## Entries taken from a collection
• • • • • • •
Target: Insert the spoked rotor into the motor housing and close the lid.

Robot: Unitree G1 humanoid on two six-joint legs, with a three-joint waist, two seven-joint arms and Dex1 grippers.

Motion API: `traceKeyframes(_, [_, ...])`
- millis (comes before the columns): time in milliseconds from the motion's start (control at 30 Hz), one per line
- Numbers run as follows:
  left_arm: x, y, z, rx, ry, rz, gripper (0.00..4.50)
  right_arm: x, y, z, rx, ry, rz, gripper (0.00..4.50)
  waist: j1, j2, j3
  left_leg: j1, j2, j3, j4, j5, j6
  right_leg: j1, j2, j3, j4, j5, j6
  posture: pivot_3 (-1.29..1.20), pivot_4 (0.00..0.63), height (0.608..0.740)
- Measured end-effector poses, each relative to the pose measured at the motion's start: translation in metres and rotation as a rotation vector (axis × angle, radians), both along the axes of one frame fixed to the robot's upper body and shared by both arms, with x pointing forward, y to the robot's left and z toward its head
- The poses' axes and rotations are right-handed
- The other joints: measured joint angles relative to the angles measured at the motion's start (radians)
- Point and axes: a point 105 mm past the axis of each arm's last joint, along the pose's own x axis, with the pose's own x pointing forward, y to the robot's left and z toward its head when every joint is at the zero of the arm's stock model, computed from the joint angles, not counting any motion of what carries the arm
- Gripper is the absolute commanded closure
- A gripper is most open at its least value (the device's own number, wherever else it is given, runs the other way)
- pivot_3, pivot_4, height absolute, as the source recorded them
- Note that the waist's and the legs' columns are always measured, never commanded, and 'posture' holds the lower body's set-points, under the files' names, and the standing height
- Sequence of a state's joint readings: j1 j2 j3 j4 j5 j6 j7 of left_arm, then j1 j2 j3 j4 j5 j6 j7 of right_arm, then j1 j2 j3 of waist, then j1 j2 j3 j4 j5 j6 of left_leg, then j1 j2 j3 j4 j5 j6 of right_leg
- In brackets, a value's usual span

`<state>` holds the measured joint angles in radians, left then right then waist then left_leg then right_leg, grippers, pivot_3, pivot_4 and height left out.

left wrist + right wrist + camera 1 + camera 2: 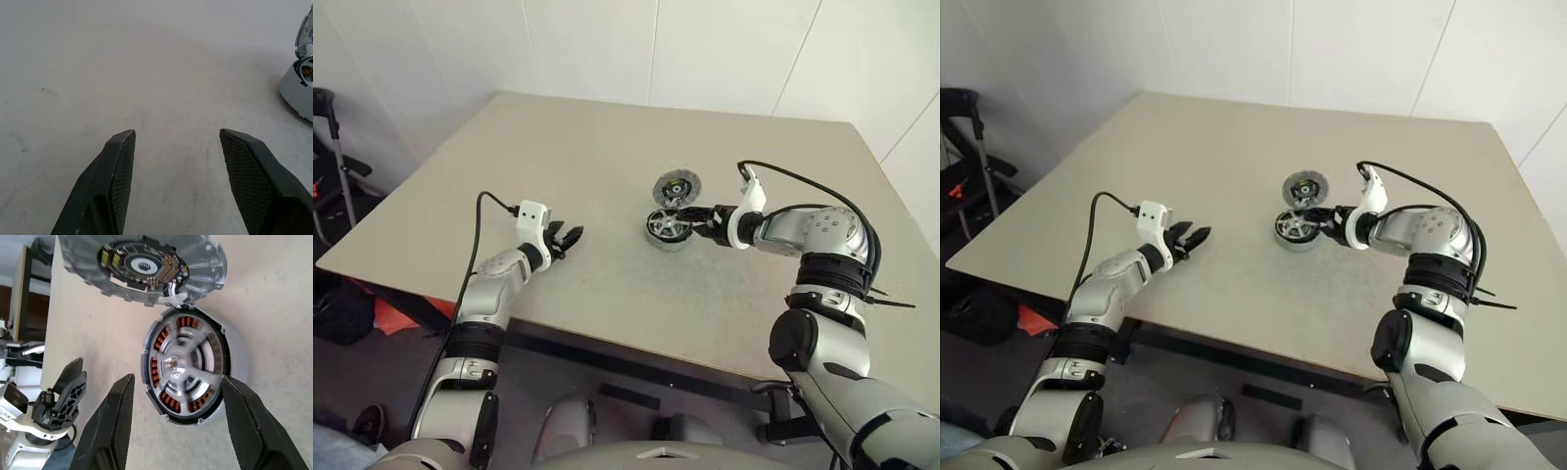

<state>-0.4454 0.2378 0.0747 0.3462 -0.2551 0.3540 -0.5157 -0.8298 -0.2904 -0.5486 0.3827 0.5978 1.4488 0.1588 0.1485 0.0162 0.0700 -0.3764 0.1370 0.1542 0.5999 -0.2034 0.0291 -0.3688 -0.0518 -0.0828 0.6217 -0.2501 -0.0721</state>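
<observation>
On table: spoked rotor (185,369) seated in motor housing (234,360) | right wrist view: copper windings | both fingers open, empty

The left gripper (176,142) hangs over the pale desk (146,73), its two black fingers (115,181) standing well apart with nothing between them; their inner pads are cross-hatched. Bare desk lies between the jaws and beyond them, marked by a few faint scuffs. Well off to one side of the gripper sits a slice of the silver motor housing (296,93) (a glint of copper winding shows inside it), resting on the desk.
</observation>
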Motion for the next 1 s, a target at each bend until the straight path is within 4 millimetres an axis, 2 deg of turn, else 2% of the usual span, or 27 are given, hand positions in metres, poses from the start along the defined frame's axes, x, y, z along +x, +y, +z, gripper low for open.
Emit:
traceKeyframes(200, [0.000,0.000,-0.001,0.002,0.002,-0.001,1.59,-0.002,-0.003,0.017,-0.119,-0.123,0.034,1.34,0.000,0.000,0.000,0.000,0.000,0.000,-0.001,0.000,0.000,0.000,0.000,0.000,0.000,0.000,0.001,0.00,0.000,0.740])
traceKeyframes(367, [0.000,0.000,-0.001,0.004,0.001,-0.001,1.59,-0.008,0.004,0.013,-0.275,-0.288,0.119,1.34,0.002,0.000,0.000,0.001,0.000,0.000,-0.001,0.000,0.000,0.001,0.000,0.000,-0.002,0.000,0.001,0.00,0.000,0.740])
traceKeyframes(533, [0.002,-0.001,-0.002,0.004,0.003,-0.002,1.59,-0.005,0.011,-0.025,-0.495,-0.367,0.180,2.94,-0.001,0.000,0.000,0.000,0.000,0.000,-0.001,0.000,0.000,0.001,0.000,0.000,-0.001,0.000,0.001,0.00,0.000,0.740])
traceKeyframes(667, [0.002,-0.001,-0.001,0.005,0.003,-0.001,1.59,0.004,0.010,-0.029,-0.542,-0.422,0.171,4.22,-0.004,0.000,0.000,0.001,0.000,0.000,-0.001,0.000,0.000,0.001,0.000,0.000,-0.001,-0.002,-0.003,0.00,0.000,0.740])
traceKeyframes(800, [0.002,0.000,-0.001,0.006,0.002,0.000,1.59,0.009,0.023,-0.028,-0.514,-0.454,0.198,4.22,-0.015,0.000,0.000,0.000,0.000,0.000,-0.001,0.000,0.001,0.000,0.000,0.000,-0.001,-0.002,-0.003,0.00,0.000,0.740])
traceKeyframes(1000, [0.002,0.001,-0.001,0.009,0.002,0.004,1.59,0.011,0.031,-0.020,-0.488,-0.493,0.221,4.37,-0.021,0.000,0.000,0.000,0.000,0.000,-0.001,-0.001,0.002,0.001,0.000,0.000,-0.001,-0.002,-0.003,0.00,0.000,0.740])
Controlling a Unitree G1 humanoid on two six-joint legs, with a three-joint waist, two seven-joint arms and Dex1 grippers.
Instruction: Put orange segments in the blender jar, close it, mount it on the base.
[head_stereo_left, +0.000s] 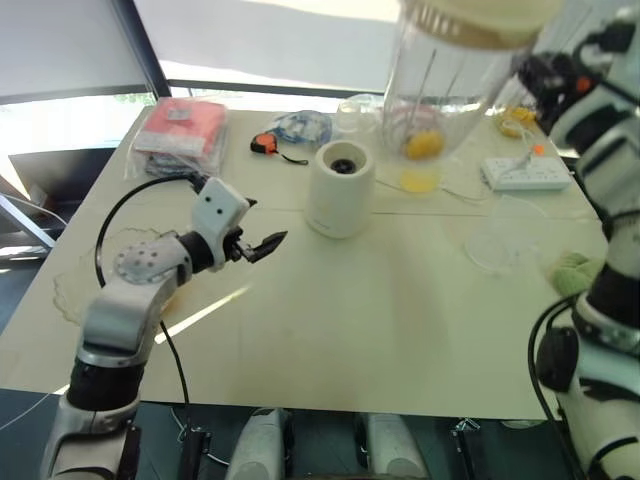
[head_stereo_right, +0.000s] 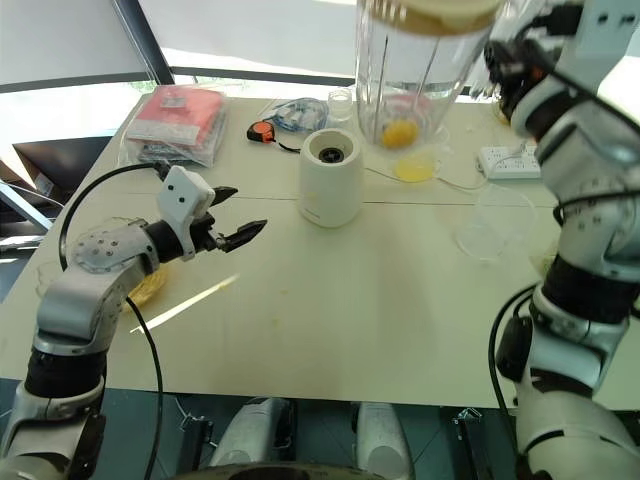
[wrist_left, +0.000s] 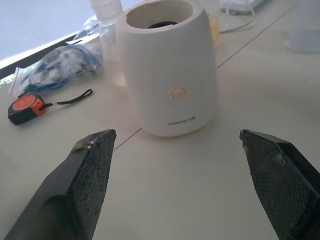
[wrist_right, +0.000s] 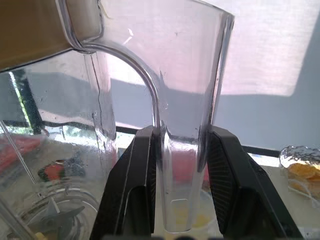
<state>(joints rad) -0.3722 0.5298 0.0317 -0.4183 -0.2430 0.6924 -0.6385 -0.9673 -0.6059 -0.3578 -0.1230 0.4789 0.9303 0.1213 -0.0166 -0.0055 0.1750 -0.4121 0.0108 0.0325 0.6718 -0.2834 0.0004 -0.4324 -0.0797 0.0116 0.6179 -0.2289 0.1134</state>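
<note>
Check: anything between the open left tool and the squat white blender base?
Nothing. The left wrist view shows bare tabletop between the left tool and the squat white cylindrical base; the left eye view agrees.

The two head views looked forward and down over the surface (head_stereo_left: 400, 330) from above, sharing the base (head_stereo_left: 340, 188) near 12 o'clock. The left wrist view faced the base (wrist_left: 170, 70) low and close. The right wrist view looked up along the blender jar (wrist_right: 185, 100) handle at very close range.
</note>
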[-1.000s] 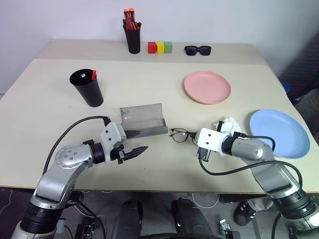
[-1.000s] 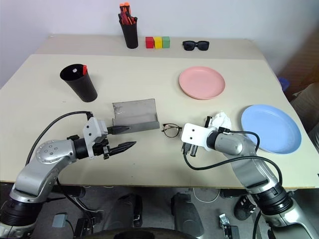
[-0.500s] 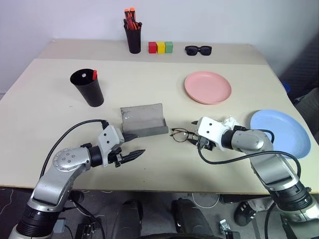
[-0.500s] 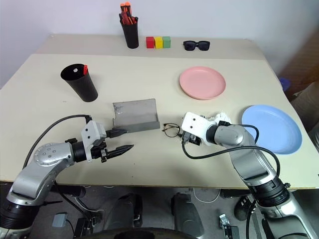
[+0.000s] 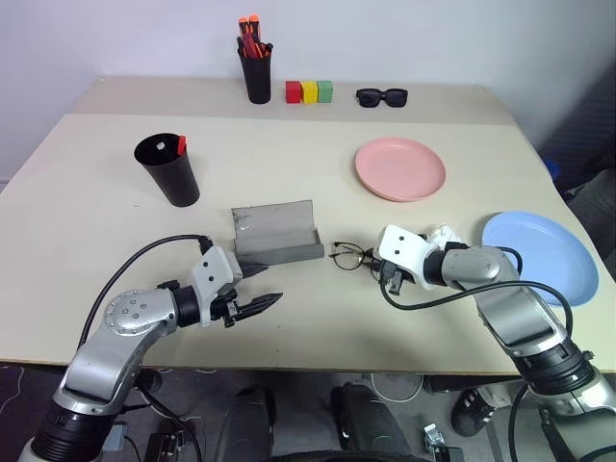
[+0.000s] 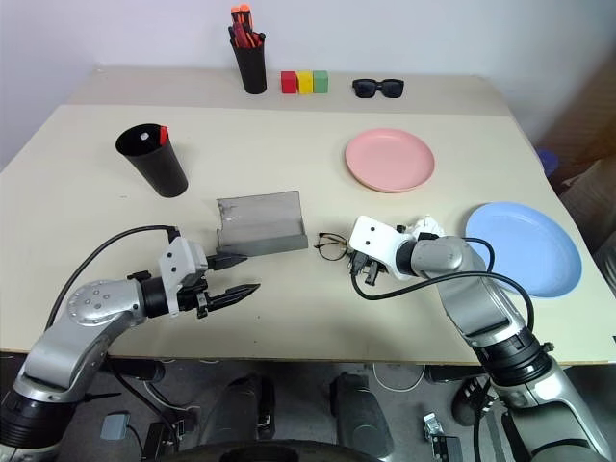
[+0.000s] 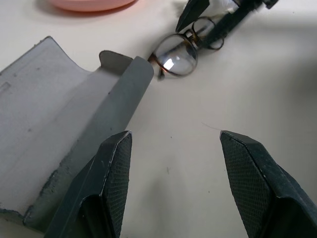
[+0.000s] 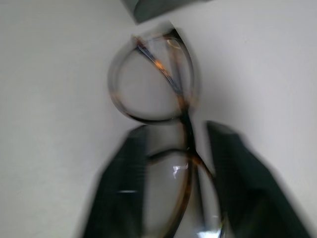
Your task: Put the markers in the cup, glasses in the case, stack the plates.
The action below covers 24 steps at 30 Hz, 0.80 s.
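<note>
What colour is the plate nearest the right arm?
Light blue plate, clearest in the left eye view.

From up at the robot's head, the two eye views look forward and down over the whole table (image 5: 289, 183), with the open grey case (image 5: 276, 234) near its middle and the far wall behind; both take in the same spread, the right eye's picture only slightly shifted. The left wrist camera sits low and close just beside that case (image 7: 74, 134), facing along the tabletop past it to the glasses (image 7: 181, 54); the right wrist camera hangs very close over those same glasses (image 8: 158, 94), the case's corner (image 8: 153, 7) beyond them
</note>
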Motion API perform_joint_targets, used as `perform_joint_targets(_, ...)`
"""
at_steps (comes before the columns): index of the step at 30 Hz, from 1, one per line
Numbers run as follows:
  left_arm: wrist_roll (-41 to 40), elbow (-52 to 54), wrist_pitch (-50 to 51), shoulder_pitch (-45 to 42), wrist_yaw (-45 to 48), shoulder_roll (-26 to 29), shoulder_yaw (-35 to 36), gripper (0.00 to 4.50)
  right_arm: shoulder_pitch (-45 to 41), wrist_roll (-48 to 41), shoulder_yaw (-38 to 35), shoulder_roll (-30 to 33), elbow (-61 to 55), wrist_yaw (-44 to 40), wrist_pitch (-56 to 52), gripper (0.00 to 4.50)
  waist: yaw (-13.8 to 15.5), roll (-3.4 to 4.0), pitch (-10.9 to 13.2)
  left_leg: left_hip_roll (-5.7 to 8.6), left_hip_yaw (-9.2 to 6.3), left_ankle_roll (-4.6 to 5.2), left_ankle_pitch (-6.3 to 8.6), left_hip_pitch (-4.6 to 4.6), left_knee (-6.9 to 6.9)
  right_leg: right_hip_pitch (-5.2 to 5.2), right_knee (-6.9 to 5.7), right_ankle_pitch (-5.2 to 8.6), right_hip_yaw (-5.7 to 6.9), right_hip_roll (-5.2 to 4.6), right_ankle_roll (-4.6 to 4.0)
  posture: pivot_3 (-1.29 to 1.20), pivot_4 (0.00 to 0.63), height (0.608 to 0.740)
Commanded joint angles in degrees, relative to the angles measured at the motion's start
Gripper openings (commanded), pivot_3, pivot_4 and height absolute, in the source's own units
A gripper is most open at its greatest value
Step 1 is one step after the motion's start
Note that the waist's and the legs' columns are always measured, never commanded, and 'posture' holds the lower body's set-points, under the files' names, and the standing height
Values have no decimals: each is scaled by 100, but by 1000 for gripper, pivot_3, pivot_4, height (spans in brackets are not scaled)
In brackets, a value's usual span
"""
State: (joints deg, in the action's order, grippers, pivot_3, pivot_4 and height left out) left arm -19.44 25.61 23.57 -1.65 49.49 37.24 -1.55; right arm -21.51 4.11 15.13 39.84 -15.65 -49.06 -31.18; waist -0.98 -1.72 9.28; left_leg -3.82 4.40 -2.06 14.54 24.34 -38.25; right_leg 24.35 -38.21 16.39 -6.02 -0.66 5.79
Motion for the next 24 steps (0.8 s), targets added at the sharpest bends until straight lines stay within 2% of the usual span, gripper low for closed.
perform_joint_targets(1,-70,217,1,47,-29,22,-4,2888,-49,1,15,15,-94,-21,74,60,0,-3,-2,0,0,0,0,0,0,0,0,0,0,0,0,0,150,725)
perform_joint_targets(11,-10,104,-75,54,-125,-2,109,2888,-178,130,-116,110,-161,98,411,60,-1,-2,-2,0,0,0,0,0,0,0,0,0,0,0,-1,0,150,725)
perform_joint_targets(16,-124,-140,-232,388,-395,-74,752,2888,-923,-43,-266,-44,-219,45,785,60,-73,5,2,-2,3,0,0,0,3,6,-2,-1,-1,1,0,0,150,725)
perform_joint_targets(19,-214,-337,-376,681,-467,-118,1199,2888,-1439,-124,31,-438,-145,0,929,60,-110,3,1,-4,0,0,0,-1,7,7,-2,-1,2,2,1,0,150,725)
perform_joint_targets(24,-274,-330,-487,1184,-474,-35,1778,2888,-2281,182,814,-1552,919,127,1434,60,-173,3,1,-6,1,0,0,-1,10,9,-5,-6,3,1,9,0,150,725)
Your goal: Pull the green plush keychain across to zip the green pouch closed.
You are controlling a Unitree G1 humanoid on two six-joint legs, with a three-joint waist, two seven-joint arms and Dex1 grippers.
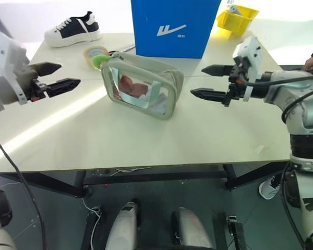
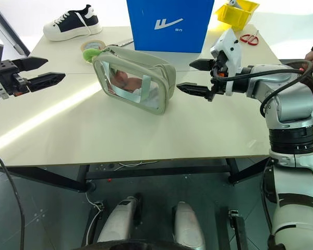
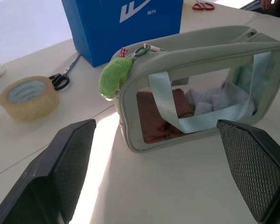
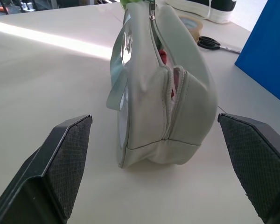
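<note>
Overhead, the green pouch point(image 1: 142, 83) stands mid-table before a blue box point(image 1: 173, 26) bearing a white swoosh logo (small writing unreadable), left gripper point(image 1: 55, 76) and right gripper point(image 1: 211, 82) flanking it, both spread, empty; left wrist: green plush keychain point(image 3: 114, 77) at the pouch's corner; right wrist: zipper gaping

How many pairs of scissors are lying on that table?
2: black-handled scissors between the tape roll and blue box; red-handled scissors by the yellow bin. Others may be hidden.

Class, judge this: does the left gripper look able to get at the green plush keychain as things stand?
Probably yes. The open left gripper faces the green plush keychain at the green pouch's near end, with nothing between them.
</note>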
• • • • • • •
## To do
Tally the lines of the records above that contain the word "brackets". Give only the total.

## Answer space
3